If you are getting married and plan on having joint bank accounts and finances, you should be aware of the liability you have for debt and other expenses. The biggest factor in determining your liability for debts is when those debts were incurred.
Debts incurred before your marriage
In most cases, any debt a person has before marriage is his or her sole legal responsibility. If your husband purchased a motor vehicle before you were married and defaults on the loan, the lender cannot come after you or your assets.
There are a few exceptions to this rule. If debts were commingled after marriage, they might fall under the category of marital debt. An example would be if an individual had a credit card before the marriage and then added his wife to the card after the marriage. Any debt on that account could be considered marital debt, which means the lender could go after either spouse for repayment. Additionally, any credit hits would affect both spouses’ credit scores.
There’s nothing to stop one spouse from helping another spouse pay off his or her debts — this happens all the time in marriage.

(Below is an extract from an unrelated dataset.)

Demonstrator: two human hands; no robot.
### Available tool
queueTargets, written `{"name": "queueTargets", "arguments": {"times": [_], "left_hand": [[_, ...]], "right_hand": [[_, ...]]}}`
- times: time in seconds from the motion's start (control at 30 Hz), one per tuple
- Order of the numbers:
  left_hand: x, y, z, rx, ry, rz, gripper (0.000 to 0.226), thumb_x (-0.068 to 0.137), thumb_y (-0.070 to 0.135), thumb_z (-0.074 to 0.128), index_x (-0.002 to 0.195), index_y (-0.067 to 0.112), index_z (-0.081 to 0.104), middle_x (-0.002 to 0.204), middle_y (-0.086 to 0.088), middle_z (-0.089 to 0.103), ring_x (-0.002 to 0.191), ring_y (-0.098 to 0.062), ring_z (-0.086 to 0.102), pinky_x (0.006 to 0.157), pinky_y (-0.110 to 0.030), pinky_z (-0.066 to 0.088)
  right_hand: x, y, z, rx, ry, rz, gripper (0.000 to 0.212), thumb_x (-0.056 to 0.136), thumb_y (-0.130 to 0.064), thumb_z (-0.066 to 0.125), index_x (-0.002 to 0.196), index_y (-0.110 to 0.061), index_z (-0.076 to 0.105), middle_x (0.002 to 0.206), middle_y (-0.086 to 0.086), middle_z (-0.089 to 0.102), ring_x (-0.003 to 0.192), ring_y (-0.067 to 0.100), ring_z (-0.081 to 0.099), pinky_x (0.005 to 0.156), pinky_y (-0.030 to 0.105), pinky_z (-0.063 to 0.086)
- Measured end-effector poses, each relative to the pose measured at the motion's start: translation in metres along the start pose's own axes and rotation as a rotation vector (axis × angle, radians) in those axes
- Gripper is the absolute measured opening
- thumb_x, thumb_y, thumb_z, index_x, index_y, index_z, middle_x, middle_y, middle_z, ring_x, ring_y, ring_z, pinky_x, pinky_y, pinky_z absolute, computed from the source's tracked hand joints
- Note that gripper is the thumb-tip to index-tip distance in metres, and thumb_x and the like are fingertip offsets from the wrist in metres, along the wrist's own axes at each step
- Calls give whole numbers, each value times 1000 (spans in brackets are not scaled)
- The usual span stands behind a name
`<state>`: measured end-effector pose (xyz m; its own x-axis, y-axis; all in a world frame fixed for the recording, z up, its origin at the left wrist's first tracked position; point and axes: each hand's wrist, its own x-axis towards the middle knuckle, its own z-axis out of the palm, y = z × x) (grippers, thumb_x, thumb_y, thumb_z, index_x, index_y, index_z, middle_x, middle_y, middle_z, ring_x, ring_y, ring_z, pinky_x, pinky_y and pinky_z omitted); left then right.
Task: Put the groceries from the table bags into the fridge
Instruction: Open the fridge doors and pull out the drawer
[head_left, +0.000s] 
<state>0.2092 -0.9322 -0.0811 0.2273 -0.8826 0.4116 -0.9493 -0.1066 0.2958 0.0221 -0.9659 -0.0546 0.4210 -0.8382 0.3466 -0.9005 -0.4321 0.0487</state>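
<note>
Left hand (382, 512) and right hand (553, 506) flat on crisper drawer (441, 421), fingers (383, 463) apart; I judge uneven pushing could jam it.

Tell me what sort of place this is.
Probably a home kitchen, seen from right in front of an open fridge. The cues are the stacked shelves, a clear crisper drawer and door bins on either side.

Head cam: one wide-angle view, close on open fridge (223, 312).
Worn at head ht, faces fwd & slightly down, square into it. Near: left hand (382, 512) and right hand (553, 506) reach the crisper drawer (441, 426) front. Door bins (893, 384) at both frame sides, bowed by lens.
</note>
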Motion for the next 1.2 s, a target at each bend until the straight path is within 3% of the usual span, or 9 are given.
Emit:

However, if the debt was incurred before the marriage, only one of the two spouses would be liable for it.
Debts incurred during marriage
In most cases, debts incurred during marriage are treated like property purchased or obtained during marriage. Both spouses share the debt, which means they have equal responsibility for repayment. If you get divorced, your debts would be subject to an equitable distribution, just like what happens with your assets and property.